Yashar Ganjali, PhD Candidate
High Performance Networking Group, Stanford University
http://www.stanford.edu/~yganjali
hosted by John Wroclawski
Wednesday, October 26, 2005
1:30PM PDT
11th Floor Conference Room (1137)
Routers with Small Buffers
Joint work with: Guido Appenzeller, Mihaela Enachescu, Ashish Goel, Tim Roughgarden,
Nick McKeown
Internet routers require buffers to hold packets during times of congestion. The buffers need to be fast, and so ideally they should be small enough to use fast memory technologies such as SRAM or all-optical buffering. Unfortunately, a widely used rule-of-thumb says we need a bandwidth-delay product of buffering at each router so as not to lose link utilization. This can be prohibitively large. In a recent paper, Appenzeller et al. challenged this rule-of-thumb and showed that for a backbone network, the buffer size can be divided by \sqrt(N) without sacrificing throughput, where N is the number of flows sharing the bottleneck. In this work, we explore how buffers in the backbone can be significantly reduced even more, to as little as a few dozen packets, if we are willing to sacrifice a small amount of link capacity. We argue that if TCP sources are not overly bursty, then fewer than twenty packet buffers are sufficient for high throughput. Specifically, we argue that O(\log W) buffers are sufficient, where W is the maximum window size of each flow. We support our claim with analysis and a variety of simulations. The change we need to make to TCP is minimal---each sender just needs to pace packet injections from its window. Moreover, there is some evidence that such small buffers are sufficient even if we don't modify the TCP sources so long as the access network is much slower than the backbone, which is true today and likely to remain true in the future.

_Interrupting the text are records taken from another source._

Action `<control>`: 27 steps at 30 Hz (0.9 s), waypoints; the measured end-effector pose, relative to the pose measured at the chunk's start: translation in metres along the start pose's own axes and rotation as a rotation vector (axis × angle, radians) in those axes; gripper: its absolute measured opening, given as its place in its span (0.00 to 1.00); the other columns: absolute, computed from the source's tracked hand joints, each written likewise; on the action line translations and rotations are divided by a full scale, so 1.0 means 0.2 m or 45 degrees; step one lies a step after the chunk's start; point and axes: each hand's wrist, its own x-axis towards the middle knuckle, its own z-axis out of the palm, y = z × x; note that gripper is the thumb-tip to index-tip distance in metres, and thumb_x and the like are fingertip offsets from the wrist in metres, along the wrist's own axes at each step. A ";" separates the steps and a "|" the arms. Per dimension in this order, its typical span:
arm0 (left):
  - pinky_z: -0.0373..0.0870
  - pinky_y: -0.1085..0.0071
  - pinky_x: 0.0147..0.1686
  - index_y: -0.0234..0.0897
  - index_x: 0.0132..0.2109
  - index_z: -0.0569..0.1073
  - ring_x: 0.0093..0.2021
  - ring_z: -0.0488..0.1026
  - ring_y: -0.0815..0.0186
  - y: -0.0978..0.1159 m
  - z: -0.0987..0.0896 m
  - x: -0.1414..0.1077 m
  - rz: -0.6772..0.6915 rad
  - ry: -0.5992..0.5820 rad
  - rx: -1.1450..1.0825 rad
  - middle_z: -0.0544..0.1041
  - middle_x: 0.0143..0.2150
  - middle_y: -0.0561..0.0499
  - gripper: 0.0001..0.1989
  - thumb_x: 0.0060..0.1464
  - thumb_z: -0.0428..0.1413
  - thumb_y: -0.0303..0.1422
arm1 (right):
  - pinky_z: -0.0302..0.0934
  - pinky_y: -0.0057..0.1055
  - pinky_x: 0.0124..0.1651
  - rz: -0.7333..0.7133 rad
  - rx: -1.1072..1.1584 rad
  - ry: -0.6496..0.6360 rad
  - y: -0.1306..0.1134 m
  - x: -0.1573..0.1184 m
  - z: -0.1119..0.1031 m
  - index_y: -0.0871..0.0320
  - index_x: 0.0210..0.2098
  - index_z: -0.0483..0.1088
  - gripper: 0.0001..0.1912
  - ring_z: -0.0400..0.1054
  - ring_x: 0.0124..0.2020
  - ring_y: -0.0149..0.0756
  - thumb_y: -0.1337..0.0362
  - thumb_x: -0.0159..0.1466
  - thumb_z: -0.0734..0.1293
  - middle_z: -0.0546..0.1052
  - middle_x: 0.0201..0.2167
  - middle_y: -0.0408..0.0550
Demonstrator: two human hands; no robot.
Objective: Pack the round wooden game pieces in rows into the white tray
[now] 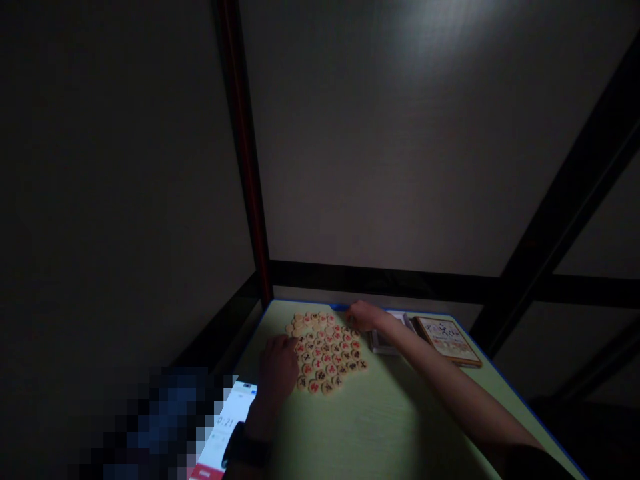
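Note:
Many round wooden Chinese chess pieces (331, 359), marked with red or black characters, lie flat in a close cluster on the pale green tabletop (360, 420). Some at the far left corner show blank faces. My left hand (280, 363) rests at the left edge of the cluster, touching or just over the outer pieces; shadow hides its fingertips. Reaching to the far right edge of the cluster, my right hand (364, 315) has its fingers curled down and pressed together. What they hold, if anything, is hidden.
An open box (385, 343) stands right of the pieces, partly behind my right forearm. Farther right lies a wood-framed lid (447, 339) with printed characters. A lit phone screen (227, 423) showing a timer is beside my left wrist. Walls (380, 167) rise behind the table.

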 end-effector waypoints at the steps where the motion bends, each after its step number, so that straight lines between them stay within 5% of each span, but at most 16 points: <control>1: 0.65 0.62 0.54 0.41 0.57 0.75 0.56 0.67 0.57 0.00 0.00 0.00 -0.002 0.009 -0.001 0.74 0.55 0.44 0.21 0.60 0.48 0.24 | 0.65 0.28 0.44 0.013 -0.003 0.002 0.00 0.00 0.01 0.59 0.44 0.81 0.21 0.77 0.46 0.45 0.77 0.55 0.64 0.83 0.42 0.55; 13: 0.64 0.62 0.55 0.41 0.58 0.74 0.56 0.67 0.56 0.00 0.00 0.00 -0.002 -0.030 -0.020 0.73 0.56 0.43 0.21 0.61 0.48 0.24 | 0.62 0.25 0.36 0.047 0.011 0.078 -0.04 0.06 0.00 0.59 0.37 0.82 0.14 0.77 0.37 0.39 0.74 0.59 0.65 0.84 0.35 0.53; 18: 0.64 0.62 0.55 0.39 0.57 0.75 0.57 0.67 0.56 0.02 -0.03 -0.01 -0.026 -0.009 -0.031 0.73 0.56 0.43 0.21 0.60 0.48 0.23 | 0.62 0.27 0.38 -0.024 -0.031 0.160 -0.14 0.05 -0.04 0.55 0.40 0.81 0.15 0.77 0.42 0.41 0.71 0.61 0.64 0.83 0.39 0.52; 27: 0.64 0.62 0.55 0.40 0.58 0.74 0.58 0.66 0.56 0.01 -0.03 -0.01 -0.011 -0.055 -0.035 0.73 0.57 0.43 0.21 0.62 0.47 0.25 | 0.62 0.27 0.39 -0.146 -0.109 0.078 -0.27 0.08 -0.05 0.53 0.39 0.81 0.13 0.77 0.43 0.42 0.71 0.59 0.67 0.83 0.40 0.50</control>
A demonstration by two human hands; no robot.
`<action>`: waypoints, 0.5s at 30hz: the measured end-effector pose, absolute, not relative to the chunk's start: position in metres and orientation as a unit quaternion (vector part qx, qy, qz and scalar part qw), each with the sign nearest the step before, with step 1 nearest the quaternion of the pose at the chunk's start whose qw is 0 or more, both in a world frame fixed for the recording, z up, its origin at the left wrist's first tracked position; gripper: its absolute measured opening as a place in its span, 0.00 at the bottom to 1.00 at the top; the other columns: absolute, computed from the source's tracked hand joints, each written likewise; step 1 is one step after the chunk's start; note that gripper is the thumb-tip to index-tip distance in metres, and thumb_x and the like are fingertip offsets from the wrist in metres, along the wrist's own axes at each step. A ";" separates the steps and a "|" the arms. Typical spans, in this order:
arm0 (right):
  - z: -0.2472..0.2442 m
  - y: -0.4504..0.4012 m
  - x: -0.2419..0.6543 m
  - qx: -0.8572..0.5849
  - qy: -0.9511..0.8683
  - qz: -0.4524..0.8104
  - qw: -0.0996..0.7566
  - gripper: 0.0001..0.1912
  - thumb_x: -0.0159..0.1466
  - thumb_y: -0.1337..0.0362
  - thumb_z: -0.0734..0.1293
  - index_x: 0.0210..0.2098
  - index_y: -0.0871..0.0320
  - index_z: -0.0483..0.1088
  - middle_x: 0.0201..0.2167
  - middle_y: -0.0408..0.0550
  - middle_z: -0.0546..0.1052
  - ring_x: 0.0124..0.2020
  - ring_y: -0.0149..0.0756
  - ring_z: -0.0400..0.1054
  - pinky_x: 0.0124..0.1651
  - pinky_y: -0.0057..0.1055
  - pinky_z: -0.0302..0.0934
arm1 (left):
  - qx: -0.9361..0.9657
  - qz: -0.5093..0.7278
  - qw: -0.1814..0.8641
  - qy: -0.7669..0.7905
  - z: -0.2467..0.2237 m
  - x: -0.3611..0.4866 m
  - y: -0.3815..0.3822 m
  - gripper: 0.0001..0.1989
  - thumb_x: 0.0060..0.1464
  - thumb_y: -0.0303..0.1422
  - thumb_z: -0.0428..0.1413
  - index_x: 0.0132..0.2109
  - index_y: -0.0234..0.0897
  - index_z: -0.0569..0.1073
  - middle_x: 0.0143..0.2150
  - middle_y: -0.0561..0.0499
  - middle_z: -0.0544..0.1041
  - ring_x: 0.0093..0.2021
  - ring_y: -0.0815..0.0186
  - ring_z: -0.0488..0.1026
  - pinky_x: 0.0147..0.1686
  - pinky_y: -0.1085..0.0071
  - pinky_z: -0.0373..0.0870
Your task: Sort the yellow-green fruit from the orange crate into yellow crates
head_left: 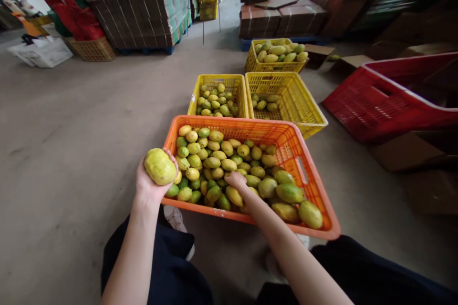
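A yellow-green papaya (160, 167) rests in my left hand (146, 185), the fingers curled around its far side. That hand is raised at the left rim of an orange crate (315, 195), which holds many green and yellow papayas (213, 194). Inside the crate, my right hand (236, 179) reaches down among the fruit with its fingers closed. Whatever they grip is hidden from above, though papayas touch or surround them. Larger papayas (289, 193) lie in the crate's right part, beside my right forearm.
Beyond the orange crate stand two yellow crates (219, 77) (311, 109) with some papayas, and a fuller yellow crate (277, 67) behind. On the right are a red crate (361, 100) and cardboard boxes (408, 150). Wrapped stacks on pallets (143, 5) stand at the back.
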State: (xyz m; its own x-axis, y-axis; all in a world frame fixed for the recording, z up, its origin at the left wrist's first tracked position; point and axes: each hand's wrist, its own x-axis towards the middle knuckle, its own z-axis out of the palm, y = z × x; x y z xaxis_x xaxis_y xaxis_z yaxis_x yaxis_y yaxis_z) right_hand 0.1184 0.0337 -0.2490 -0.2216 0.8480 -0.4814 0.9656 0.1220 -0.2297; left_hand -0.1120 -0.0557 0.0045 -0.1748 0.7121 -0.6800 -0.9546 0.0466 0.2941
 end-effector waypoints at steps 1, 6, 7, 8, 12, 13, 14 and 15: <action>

We conclude that buffers can be made small enough for all-optical routers with
small integrated optical buffers.
Bio:
Yashar Ganjali is with High Performance Networking Group at Stanford University, where he is working toward his PhD degree. He has got a BSc in Computer Engineering from Sharif University of Technology, Tehran, Iran in 1999, and a MSc in Computer Science from University of Waterloo, Waterloo, Canada in 2001. He is currently involved with the buffer sizing project; the goal is finding out the impact of reducing the buffer size in core routers from millions of packets to just tens of packets, and thus exploring the possibility of building all-optical networks. His other research interests include analysis and design of high performance switches, scheduling algorithms, congestion control, routing protocols, and network optimization.